Le sémaphoriste de la station A attend le train, attend le train, attend le train ! Il devrait être là, le train. C’est un train qui fait « du 90 » à l’heure, et, comme il est en retard, il fait même « du 110 » et « du 115 et du 120 ! » Il y a peut-être 4 ou 5 kilomètres au maximum entre la station A et la station B. Le sémaphoriste, mort d’effroi de ne pas voir apparaître le train, crie au chef de service qui vient vers lui que le train devrait être passé ! Le chef de service, qui est le chef de gare, se précipite à son télégraphe et télégraphie à la station B : « Train signalé pas arrivé ! » La station B répond : « Farceur ! » La station A : « C’est sérieux. Que faire ? Horrible anxiété. » La station B : « Va raconter ça à Dache. » La station A : « Devons redouter catastrophe ; courons sur les lieux, venez au-devant de nous. » La station B : « Que peut-il être arrivé ? Courons aussi. »
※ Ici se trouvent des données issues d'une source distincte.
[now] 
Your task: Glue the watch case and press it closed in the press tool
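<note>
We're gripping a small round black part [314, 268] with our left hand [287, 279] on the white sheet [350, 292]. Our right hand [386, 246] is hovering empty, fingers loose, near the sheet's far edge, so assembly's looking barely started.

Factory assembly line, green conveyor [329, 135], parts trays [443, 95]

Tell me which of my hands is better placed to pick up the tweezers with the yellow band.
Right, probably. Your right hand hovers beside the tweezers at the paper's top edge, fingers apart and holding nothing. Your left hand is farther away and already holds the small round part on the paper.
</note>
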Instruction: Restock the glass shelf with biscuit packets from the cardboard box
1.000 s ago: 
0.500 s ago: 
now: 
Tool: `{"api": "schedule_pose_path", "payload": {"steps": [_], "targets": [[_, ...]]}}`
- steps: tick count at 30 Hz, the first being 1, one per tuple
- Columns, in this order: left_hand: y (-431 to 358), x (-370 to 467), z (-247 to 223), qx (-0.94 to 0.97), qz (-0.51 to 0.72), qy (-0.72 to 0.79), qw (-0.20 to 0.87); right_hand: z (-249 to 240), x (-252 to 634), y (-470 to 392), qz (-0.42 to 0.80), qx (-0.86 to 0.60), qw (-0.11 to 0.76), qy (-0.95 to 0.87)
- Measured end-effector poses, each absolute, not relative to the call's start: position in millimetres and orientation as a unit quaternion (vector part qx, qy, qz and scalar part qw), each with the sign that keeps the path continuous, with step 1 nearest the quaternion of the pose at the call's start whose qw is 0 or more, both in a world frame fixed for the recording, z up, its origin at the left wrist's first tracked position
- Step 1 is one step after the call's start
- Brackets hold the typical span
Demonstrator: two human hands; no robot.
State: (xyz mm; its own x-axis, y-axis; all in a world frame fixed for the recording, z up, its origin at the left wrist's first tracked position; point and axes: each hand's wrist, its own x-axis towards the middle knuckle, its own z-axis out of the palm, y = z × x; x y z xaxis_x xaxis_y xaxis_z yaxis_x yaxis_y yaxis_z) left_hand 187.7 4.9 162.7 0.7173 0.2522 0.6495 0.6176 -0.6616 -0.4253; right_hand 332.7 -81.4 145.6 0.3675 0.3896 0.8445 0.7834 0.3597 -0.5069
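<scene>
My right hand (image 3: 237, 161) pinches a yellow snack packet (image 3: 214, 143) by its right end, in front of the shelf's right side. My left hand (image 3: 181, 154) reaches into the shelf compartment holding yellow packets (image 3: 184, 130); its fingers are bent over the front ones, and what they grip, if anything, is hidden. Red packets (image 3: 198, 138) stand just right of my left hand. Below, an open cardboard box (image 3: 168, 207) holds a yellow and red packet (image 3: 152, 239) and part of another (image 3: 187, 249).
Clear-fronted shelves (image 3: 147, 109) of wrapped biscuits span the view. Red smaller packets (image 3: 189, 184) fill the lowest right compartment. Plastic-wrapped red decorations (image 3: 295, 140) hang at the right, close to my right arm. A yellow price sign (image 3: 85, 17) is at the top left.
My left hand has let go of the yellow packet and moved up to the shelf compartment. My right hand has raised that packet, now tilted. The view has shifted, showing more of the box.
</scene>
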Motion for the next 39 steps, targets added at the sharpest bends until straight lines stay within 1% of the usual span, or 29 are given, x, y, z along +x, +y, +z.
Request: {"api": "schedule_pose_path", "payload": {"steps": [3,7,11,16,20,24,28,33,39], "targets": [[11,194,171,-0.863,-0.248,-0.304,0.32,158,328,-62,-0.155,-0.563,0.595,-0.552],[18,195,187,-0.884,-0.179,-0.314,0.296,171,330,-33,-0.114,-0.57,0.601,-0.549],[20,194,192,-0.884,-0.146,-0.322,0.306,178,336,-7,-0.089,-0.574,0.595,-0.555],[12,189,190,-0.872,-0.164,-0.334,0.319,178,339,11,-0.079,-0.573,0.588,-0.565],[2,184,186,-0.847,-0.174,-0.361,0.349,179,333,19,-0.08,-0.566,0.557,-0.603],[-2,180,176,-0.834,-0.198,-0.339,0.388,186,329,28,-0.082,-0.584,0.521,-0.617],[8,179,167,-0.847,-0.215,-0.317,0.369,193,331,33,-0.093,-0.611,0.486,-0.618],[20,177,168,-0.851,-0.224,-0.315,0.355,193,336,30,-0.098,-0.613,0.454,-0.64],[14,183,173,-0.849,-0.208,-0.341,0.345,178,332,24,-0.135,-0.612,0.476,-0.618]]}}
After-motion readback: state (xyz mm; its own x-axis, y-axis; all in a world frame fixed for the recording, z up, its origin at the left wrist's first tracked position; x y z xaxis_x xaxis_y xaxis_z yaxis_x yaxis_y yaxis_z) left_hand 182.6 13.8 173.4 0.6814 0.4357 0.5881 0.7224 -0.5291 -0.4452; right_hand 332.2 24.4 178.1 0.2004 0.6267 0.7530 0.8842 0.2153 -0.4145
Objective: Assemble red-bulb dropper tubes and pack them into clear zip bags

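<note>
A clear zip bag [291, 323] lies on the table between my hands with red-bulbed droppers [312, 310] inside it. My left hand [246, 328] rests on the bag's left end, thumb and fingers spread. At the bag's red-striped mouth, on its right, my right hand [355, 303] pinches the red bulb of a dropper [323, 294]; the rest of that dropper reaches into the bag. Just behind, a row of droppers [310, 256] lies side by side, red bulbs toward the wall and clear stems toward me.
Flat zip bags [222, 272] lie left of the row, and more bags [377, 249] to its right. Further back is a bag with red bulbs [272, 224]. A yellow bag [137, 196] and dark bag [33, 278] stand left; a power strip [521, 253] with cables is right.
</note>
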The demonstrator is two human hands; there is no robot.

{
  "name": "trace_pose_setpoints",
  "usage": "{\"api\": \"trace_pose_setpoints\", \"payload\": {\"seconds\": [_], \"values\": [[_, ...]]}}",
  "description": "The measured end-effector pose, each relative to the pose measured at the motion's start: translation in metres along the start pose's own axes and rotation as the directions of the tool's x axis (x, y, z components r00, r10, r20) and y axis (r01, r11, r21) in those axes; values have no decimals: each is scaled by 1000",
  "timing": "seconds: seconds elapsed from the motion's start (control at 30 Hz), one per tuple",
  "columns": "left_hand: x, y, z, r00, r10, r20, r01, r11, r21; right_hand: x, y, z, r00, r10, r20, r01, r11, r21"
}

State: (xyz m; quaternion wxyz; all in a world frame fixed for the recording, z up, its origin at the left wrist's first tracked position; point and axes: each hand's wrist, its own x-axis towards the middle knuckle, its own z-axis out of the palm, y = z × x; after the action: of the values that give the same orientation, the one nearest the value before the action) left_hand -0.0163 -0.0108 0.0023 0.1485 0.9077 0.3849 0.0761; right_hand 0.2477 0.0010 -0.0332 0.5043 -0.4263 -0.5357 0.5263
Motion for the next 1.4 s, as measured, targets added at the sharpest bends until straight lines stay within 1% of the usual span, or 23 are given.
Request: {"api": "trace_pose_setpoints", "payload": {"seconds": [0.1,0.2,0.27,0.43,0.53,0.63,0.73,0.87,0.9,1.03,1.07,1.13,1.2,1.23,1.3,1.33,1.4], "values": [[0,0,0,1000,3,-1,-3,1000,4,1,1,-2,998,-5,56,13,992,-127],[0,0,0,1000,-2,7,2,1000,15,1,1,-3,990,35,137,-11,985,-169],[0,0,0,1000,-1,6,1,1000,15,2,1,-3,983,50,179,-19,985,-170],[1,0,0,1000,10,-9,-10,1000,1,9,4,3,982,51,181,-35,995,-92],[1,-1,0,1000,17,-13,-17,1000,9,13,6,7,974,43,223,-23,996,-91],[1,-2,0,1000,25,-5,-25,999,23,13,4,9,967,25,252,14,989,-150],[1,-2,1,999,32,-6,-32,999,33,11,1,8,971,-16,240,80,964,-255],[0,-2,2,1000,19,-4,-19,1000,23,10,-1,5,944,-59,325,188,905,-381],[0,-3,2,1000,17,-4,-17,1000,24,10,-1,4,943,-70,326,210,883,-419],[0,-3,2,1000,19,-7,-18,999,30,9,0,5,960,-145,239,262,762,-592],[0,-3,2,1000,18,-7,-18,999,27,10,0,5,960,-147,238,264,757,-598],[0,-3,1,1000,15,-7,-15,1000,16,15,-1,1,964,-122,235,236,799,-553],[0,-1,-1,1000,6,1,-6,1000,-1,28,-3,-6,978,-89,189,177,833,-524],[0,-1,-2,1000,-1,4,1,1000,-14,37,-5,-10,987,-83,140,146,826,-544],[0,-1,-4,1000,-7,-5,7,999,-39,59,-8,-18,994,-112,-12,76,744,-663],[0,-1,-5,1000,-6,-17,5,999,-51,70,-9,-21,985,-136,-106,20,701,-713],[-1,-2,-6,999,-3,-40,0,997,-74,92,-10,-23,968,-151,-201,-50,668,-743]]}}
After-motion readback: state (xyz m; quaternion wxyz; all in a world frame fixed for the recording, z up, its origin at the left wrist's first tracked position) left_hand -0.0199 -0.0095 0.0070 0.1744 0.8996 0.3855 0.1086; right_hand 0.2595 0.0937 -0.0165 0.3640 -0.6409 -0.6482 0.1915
Alors les chefs de gare, les facteurs enregistrants et hommes d’équipe des stations A et B courent, courent, les hommes de la station À allant sur la station B et ceux de la station B allant sur la station A ; ils courent, en plein jour, au milieu de la plaine unie, de la plaine sans rivière, sans coteau, sans vallon (ce ne serait plus une plaine) ; ils courent le long de la ligne du chemin de fer et se rencontrent entre A et B… Mais ils ne rencontrent pas le train !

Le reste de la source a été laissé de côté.